American college track and field team

The Nevada Wolf Pack track and field team is the track and field program that represents University of Nevada, Reno. The Wolf Pack compete in NCAA Division I as a member of the Mountain West Conference. The team is based in Reno, Nevada, at the Mackay Stadium.

The program is coached by Shantel Twiggs. The track and field program officially encompasses four teams because the NCAA considers men's and women's indoor track and field and outdoor track and field as separate sports.

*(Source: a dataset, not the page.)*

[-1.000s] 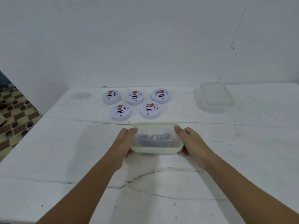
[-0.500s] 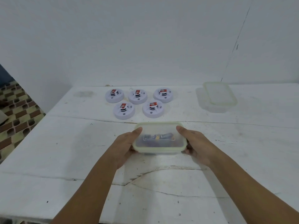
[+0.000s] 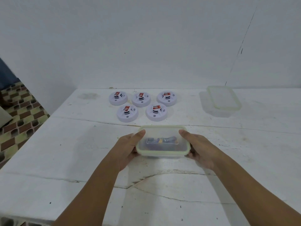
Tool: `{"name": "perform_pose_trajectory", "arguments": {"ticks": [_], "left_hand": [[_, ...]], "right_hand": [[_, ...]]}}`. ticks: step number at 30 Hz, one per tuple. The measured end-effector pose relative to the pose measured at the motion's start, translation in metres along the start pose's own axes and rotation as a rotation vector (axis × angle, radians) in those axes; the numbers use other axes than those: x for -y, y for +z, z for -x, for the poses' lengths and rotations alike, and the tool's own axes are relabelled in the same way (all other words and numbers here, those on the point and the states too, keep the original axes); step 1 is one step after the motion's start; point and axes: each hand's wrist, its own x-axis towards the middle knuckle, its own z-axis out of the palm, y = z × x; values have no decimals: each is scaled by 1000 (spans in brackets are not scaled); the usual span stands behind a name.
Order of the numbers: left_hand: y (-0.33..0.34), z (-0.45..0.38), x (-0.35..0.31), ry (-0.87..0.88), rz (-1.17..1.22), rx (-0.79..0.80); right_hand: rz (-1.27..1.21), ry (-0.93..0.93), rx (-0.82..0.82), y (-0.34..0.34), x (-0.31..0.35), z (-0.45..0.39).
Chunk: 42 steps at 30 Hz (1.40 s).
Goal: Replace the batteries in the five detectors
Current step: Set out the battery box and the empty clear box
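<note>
A clear lidded plastic container [image 3: 162, 152] with dark batteries [image 3: 161, 141] showing through the lid sits at the middle of the white table [image 3: 65, 152]. My left hand [image 3: 128, 149] grips its left end, thumb on the lid. My right hand [image 3: 198, 147] grips its right end the same way. Beyond it lie several round white detectors with red labels, three in a back row [image 3: 118, 98] [image 3: 141, 99] [image 3: 166, 98] and two in front [image 3: 127, 113] [image 3: 156, 112].
An empty clear container [image 3: 224, 100] stands at the back right of the table near the white wall. The table's left edge drops to a patterned tiled floor [image 3: 21, 115]. Cracks run across the tabletop.
Both hands stay on the lidded container; it seems slightly raised and nearer to me. The view has shifted a little.
</note>
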Motion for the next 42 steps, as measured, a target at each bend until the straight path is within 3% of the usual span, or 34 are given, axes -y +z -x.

The men's track and field team was founded just after World War I. In 1992, javelin thrower Kamy Keshmiri became the school's first three-time NCAA champion.

Following the 1993 season, the men's team was cut due to budget cuts. The men's teams had a US$200,000 budget.

==Postseason==
As of August 2025, a total of 11 men and 4 women have achieved individual first-team All-American status for the team at the Division I men's outdoor, women's outdoor, men's indoor, or women's indoor national championships (using the modern criteria of top-8 placing regardless of athlete nationality).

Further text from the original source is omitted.